Many researchers have gotten away from reporting statistics based on linear regressions… The statistic they report is often the t-statistic of the returns for stocks in upper quintile vs. the bottom quintile of their model. Far fewer assumptions.

I am working on getting some data for a multiple regression and trying the model selection based on the “Stepwise Model Selection using Akaike Information Criterion (or BIC).” Will that stop me from overfitting as advertised? Doubtful in my case. Just a beginners perspective.

Fortunately, I have an experienced perspective on what is actually important for finding a winning model (see above). And I do take this to heart.

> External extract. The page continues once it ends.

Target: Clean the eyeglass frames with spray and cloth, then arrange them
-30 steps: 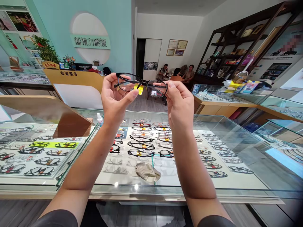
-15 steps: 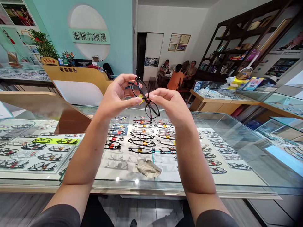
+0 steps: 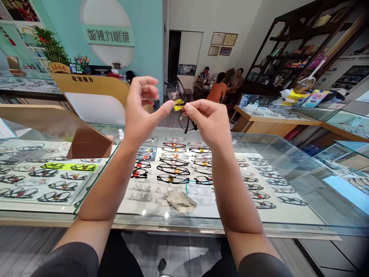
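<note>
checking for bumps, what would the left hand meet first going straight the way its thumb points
The left hand would probably meet the yellow tag on the glasses first; depth there is unclear.

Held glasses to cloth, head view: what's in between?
In the head view, rows of displayed glasses lie between the held glasses and the cloth.

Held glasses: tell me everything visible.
The glasses have a thin black frame, perhaps plastic, and see-through lenses; a yellow tag sits by the upper one. They tilt steeply, one lens above the other, raised above the case. The right grip pinches them near mid-frame; whether the open left grip touches is unclear.
</note>
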### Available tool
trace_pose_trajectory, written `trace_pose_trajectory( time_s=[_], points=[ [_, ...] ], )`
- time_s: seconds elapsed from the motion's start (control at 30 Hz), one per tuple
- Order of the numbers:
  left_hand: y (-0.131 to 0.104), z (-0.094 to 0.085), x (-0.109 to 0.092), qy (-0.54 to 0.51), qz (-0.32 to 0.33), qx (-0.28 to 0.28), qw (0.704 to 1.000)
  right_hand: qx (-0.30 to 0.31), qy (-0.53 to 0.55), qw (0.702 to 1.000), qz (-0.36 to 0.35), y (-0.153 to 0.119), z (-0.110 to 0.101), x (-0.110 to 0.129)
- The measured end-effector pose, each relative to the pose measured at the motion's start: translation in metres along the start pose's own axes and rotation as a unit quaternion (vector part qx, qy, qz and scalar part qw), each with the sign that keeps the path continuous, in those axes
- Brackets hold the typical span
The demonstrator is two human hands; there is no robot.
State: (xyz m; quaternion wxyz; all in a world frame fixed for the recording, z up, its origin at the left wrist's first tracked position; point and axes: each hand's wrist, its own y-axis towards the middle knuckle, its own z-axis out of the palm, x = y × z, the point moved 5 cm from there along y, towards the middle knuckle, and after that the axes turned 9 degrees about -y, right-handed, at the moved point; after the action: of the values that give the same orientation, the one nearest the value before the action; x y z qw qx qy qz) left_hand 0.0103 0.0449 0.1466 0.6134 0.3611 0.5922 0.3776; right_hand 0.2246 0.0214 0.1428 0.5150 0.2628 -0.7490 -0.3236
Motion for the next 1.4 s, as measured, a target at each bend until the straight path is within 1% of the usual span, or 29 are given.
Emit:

Redshield, thank you again for sharing your experience.

-Jim

Jim,

If you haven’t already done so, you may want to sign up for the R help list:

To subscribe or unsubscribe via the World Wide Web, visit
https://stat.ethz.ch/mailman/listinfo/r-help

-redshield

Also R-bloggers: https://www.r-bloggers.com/

A lot there including group—e.g., finance. And archives, so periodically browsing the archives an option if you do not want to be on the mailing list for all of it.

Much appreciated.

-Jim

Redshield,

Did you or your associates use the AIC (Akaike Information Criterion) to help with model selection?

Thanks.

-Jim

Jim,

Sorry, but I have absolutely no knowledge of the AIC.

All,

I admit I just like doing this. But I also think it could be useful—if I ever really understood it and had a large enough sample.

I just did a small repeat k-fold cross validation study (using R and the caret package) on something. So, this is PREDICTED R-SQUARED. As well as Root Means Squared Error (RMSE) and Mean absolute error (MAE).

Looks like everything got worse when I added another predictor. (Sorry about the poor column formatting below. Adding spaces or tabs does not seem to help and I did not want to do an image)

PREDICTORS RMSE RSQUARED MAE
4, 0.06498, 0.0007255, 0.04193
5, 0.06499, 0.0006701, 0.04193 (larger before rounding)

So 5 predictors might be overfitting. But I am just playing (and learning) at this point: with a small sample to boot.

A question I would have is: Edit. I was reading “Applied Predictive Modeling” which answered my question for now.

Anyway, any discussion welcome.

Thanks.

-Jim

and

So, you cannot do this with P123 data due to the download limitations.

But OLS is still lighting fast in 2018 with a modest computer (and modest amount of data), it seems. Ridge regression, Lasso regression and the optimization of the parameters using cross validation seems to be okay. But I ran a (boosted) “Random Forest” with cross validation in R that took a while (plyr and C50 packages): with decent cross validation results, BTW. Some other machine-learning-methods took longer and I shut them down before completion (e.g., MARS or earth). I think a K-nearest-neighbors algorithm might not work well on any machine available to a retail investor. And I have not even begun to look at outputting predictions in a timely manner–which can be more of an issue for some methods than others.

So I will, probably, get a new computer in the not too distant future. For R, parallel processing might work best on an iMac Pro I think. I am not an expert on this as my 2-core machine leaves just one core for R at the moment (actually it would be quite a stretch to say that I am an expert on any of this). Windows machines cannot do some of the parallel processing in R (at least historically). And SPSS could run on a Mac if I ever wanted to use it (probably not). Maybe I can run anything (including Windows) with Bootcamp. Or can I? Can I do this and still make use of the parallel processors, cached memory etc?

Does everyone use R? If so, I will be looking at an iMac, I guess. Maybe I just want to get a Windows Machine to run STATA or another program?

Any ideas welcome. Thanks.

-Jim

I run parallel kernels in Mathematica on Windows 10. It eats up a lot of system resources but the kernel setup/teardown process is pretty easy.